1. Djokovic bidding for threepeat: Novak Djokovic will go for his record seventh title in Melbourne, and his sixth in seven years. The Serb is currently tied with Roy Emerson on the all-time title list and he has never lost a final.

2. Serena Williams going for No.23: Williams will bid to pass Steffi Graf on the all-time major titles list—something she wasn’t able to do in New York last summer. She’ll also bid for her seventh title at the Australian Open. A funny note: Williams has won in Melbourne in five of the last seven odd years (2003, 2005, 2007, 2009, 2015).

3. Sixth time a charm for Murray? Murray is looking to become the first man in the Open Era to win a Grand Slam title after losing 5 finals at any one Grand Slam. He finished as runner-up to Roger Federer in Australia in 2010, and then fell to Djokovic in 2011, 2013, 2015 and 2016. Djokovic, Federer, Goran Ivanisevic and Ivan Lendl are the only players in the Open Era to lose 3 Grand Slam finals at one major before winning the title.

4. Venus marches on: Venus Williams is the all-time leader in Grand Slams played. The 36-year-old American will compete in her 73rd major at Melbourne. She passed Amy Frazier’s all-time record at the U.S. Open last year. Serena Williams is second among active players in Grand Slam appearances. She’ll make her 66th appearance this week.

5. Djokovic chasing Connors: By reaching the semifinals Novak Djokovic would pass Jimmy Connors to move into second place on the all-time Grand Slam wins list with 234. Federer currently leads all players with 307 Grand Slam wins.

6. Jankovic streaking: Jelena Jankovic will play in her 53rd consecutive major, which places her nine off the all-time record of 62. That record is held by Japan’s Ai Sugiyama. Federer holds the record on the men’s side—65.

7. Nadal double?

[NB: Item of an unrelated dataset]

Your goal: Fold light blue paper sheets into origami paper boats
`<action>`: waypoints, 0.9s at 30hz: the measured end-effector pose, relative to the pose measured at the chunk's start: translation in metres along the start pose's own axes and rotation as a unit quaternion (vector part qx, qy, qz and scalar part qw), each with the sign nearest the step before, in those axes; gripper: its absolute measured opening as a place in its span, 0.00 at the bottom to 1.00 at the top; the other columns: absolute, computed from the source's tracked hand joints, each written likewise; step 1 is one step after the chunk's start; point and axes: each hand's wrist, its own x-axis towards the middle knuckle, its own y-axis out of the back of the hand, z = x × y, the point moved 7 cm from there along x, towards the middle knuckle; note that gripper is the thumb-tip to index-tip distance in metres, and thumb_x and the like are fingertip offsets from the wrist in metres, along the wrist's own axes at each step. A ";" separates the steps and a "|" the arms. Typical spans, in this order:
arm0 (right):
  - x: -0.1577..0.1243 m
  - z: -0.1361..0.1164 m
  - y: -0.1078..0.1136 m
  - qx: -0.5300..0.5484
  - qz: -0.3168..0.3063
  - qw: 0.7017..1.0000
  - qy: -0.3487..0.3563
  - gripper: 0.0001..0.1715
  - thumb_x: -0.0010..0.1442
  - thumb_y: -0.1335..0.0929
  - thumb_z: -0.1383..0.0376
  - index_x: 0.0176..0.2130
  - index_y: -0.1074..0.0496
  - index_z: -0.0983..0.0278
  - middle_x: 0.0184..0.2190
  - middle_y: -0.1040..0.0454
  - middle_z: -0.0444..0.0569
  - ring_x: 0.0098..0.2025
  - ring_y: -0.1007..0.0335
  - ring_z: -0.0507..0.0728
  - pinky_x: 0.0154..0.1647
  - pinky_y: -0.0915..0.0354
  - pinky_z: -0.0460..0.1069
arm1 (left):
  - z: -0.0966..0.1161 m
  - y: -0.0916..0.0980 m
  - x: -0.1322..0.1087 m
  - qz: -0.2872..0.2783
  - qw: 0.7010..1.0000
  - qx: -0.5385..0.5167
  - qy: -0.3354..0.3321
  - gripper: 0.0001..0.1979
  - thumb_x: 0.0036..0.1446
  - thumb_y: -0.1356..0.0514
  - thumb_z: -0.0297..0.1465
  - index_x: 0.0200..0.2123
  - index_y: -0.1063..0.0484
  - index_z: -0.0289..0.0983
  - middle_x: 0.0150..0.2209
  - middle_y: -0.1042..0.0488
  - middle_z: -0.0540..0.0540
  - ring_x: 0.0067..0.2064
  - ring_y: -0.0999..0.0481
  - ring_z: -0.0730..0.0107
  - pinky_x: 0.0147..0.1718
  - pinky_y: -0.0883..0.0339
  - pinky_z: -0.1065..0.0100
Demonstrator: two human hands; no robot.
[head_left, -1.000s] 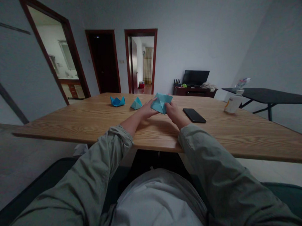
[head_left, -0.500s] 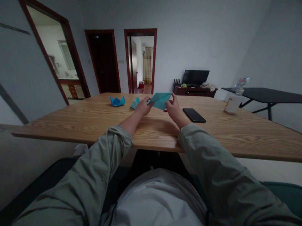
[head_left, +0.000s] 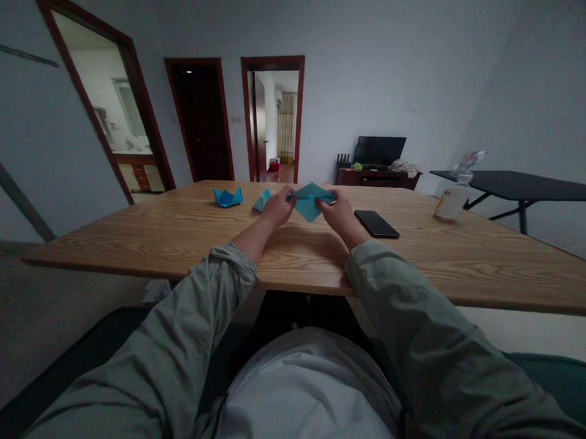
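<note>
Wood table (head_left: 175,243) under me, forearms (head_left: 251,238) reaching forward, left hand (head_left: 278,207) and right hand (head_left: 339,217) both pinched closed on opposite corners of a folded blue paper sheet (head_left: 309,202) between them. Small folded piece (head_left: 261,200) sits just beside the left hand, paper boat (head_left: 227,197) past it, black phone (head_left: 377,224) off to the right.

The person wore a creased grey-green jacket (head_left: 428,342), its cuffs (head_left: 237,259) rolled behind the left hand (head_left: 278,209) and right hand (head_left: 339,216), over a pale grey shirt (head_left: 309,395).
</note>
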 end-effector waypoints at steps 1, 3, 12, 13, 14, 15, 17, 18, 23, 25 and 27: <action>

Not many are picking him, but if Nadal wins the Australian Open he’d become just the third player in history—and first in Open Era—to win all four Grand Slam titles twice.

8. Sweet sixteen for Schiavone: Italy’s Francesca Schiavone is making her 16th and final appearance in Melbourne. The Italian played the longest women’s singles match in Grand Slam history in 2011, defeating Svetlana Kuznetsova in a 4:44 epic.

9. Lopez going strong: 35-year-old Feliciano Lopez will play his 60th consecutive major, which is the second-longest streak of all-time. If he can through to Wimbledon next year he’ll break Federer’s record of 65.

10. 309 and counting: Nobody has more Grand Slam match wins than Serena Williams. The American has 309, compared to Roger Federer’s 307.